§ **Task**: Find the line with "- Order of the" in the records below. Copy it and every line after it, up to and including the line with "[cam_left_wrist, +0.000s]".

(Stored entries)
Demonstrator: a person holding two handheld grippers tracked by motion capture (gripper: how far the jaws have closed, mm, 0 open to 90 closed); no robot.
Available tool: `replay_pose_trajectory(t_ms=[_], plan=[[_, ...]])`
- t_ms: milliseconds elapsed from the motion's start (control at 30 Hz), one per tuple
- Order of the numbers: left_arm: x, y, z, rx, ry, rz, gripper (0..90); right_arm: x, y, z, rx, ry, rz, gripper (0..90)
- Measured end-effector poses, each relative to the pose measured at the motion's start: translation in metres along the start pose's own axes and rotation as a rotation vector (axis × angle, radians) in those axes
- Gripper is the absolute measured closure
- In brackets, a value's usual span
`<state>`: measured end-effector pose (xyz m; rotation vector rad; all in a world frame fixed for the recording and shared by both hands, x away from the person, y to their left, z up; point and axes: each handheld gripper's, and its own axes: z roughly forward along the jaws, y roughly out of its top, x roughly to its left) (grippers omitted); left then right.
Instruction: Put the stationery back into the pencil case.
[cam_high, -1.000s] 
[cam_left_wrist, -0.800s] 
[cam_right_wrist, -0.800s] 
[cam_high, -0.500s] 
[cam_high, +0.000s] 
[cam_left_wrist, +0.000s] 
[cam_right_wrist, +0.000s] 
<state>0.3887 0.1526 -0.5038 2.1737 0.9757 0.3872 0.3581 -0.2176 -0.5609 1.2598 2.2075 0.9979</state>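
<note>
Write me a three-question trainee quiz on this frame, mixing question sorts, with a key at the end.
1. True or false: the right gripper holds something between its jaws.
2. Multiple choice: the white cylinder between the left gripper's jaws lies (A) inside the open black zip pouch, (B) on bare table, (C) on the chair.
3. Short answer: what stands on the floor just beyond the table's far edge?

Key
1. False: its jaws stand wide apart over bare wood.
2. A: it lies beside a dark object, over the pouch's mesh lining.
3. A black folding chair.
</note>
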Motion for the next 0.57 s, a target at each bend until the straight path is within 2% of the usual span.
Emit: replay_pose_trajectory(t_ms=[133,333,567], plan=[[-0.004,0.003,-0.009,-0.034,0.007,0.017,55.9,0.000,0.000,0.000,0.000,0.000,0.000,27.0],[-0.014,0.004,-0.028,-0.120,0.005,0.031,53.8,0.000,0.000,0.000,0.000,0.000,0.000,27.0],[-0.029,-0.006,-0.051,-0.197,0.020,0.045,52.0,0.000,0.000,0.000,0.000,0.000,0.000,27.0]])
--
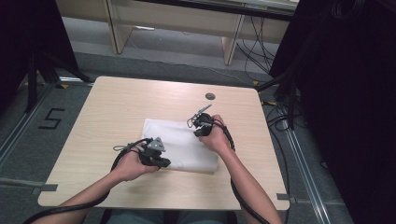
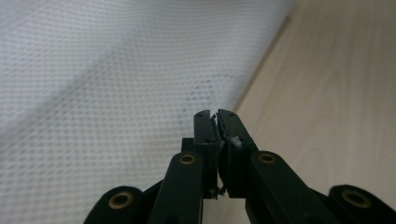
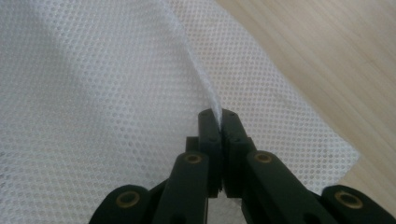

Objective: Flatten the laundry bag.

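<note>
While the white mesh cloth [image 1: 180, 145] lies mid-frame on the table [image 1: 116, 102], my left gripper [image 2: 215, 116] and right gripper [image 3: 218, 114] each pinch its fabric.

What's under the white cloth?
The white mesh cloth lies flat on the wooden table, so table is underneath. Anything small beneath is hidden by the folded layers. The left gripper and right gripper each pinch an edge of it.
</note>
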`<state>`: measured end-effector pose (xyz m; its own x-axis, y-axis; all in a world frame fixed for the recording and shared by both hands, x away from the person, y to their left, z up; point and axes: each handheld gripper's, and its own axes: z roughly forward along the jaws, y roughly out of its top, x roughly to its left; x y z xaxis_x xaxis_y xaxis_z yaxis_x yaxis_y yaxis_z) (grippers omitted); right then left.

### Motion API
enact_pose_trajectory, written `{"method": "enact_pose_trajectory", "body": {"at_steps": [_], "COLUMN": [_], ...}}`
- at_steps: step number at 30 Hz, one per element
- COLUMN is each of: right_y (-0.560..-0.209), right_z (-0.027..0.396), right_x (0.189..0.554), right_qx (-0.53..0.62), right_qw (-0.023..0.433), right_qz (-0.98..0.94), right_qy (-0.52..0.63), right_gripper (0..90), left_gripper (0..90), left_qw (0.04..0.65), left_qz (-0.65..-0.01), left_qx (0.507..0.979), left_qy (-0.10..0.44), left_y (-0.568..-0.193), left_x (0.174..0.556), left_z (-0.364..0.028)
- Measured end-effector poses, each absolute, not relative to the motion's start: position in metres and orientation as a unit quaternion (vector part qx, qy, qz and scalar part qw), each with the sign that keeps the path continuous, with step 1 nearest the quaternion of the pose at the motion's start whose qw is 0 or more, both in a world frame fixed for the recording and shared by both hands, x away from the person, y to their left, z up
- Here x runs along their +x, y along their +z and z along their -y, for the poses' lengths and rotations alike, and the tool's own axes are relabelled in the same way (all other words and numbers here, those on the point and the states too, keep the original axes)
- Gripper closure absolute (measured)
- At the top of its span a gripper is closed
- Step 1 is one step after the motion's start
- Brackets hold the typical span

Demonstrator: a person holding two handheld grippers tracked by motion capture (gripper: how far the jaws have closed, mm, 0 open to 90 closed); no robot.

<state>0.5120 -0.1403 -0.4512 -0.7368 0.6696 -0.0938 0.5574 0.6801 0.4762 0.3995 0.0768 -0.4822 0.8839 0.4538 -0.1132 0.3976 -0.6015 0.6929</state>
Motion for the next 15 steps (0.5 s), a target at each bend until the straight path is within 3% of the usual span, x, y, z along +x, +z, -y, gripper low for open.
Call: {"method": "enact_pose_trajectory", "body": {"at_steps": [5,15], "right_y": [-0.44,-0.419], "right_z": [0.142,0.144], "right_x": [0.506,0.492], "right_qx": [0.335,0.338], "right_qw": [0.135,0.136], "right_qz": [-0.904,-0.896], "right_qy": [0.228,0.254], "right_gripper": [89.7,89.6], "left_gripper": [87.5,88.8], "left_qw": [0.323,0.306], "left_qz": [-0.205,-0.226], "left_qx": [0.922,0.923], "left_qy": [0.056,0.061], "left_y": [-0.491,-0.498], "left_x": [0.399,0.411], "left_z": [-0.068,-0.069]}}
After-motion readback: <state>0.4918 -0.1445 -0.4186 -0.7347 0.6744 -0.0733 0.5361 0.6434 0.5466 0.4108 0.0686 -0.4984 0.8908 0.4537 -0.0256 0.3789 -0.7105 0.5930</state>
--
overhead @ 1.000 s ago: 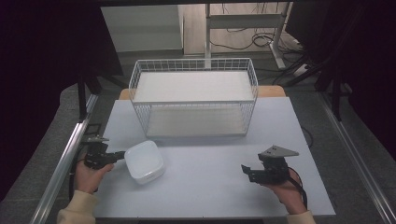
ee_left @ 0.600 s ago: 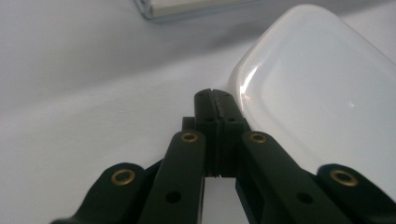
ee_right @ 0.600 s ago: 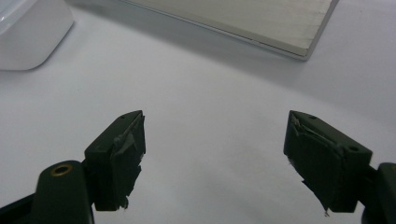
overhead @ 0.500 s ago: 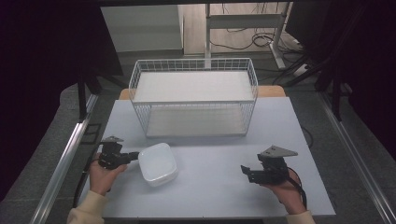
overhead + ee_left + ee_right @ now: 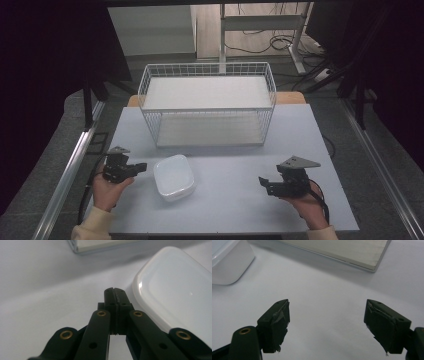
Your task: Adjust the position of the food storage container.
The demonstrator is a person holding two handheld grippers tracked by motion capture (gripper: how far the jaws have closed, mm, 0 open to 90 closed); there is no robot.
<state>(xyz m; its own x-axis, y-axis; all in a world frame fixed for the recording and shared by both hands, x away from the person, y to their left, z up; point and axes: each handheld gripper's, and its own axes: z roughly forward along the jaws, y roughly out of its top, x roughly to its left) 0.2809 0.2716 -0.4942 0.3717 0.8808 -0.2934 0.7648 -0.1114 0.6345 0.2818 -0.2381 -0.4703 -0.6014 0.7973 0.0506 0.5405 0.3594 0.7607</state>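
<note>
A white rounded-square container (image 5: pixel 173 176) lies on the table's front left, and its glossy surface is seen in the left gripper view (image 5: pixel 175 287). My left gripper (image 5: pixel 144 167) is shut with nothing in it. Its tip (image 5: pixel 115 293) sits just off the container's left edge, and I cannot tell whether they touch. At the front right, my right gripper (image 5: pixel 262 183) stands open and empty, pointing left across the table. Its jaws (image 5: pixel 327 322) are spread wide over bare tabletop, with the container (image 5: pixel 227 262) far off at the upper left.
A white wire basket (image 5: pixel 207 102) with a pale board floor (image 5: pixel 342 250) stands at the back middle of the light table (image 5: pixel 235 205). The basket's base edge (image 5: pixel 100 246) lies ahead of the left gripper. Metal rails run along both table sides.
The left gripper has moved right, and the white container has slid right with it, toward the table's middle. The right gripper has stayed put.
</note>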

§ **Response to the task**:
- Order of the numbers: left_arm: x, y, z, rx, ry, rz, gripper (0..90); right_arm: x, y, z, rx, ry, rz, gripper (0..90)
- Measured end-effector poses, each relative to the pose measured at the motion's start: translation in metres along the start pose's own axes and rotation as a rotation vector (axis × angle, radians) in those axes
- Gripper is the absolute measured closure
- In brackets, a value's usual span
`<state>`: measured end-effector pose (xyz m; rotation vector rad; all in a world frame fixed for the recording and shared by both hands, x away from the person, y to their left, z up; point and axes: each handheld gripper's, and its own axes: z roughly forward along the jaws, y roughly out of its top, x roughly to its left) (grippers omitted); left then right.
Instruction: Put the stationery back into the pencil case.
[cam_high, -1.000s] 
[cam_left_wrist, -0.800s] 
[cam_right_wrist, -0.800s] 
[cam_high, -0.500s] 
[cam_high, +0.000s] 
[cam_left_wrist, +0.000s] 

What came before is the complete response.